BRIEF >>
Using the entries below, copy exactly each line from the line with "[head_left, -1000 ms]" up to and including the line with "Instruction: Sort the", with every picture left out.

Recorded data
━━━━━━━━━━━━━━━━

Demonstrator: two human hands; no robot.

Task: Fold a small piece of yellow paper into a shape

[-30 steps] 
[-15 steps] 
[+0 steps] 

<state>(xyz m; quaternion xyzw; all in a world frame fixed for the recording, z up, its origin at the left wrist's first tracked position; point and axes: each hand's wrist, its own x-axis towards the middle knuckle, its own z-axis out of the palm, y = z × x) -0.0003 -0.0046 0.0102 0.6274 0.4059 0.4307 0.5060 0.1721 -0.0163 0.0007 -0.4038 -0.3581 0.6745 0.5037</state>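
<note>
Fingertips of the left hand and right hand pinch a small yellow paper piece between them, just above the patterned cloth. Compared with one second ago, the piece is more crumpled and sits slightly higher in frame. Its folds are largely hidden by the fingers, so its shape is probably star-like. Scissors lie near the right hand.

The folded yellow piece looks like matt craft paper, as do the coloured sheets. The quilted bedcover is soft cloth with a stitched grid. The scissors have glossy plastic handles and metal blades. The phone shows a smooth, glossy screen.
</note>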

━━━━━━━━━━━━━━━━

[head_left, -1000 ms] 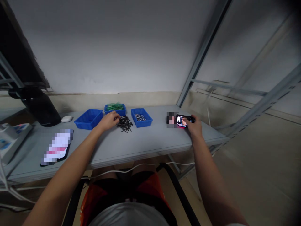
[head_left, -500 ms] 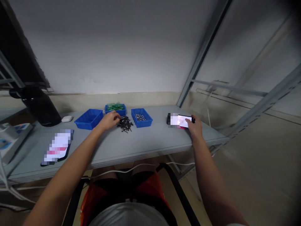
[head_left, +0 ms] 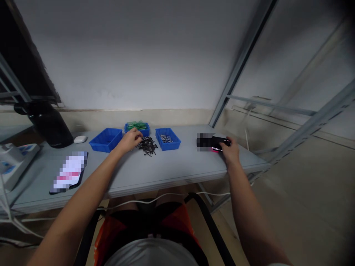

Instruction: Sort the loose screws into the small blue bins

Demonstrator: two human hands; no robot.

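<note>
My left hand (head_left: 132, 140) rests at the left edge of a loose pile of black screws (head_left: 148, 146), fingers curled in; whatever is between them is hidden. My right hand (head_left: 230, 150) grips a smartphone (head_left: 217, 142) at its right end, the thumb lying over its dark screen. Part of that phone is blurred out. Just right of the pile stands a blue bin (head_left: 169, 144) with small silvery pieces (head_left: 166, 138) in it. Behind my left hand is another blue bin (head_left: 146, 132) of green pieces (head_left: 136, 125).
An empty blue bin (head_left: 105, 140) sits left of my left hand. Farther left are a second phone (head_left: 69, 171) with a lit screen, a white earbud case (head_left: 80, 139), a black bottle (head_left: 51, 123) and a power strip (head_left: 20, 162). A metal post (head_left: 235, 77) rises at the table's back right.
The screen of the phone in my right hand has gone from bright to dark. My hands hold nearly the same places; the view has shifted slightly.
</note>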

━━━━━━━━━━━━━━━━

SOLUTION TO THIS EXERCISE >>
[head_left, -1000 ms] 
[head_left, -500 ms] 
[head_left, +0 ms] 

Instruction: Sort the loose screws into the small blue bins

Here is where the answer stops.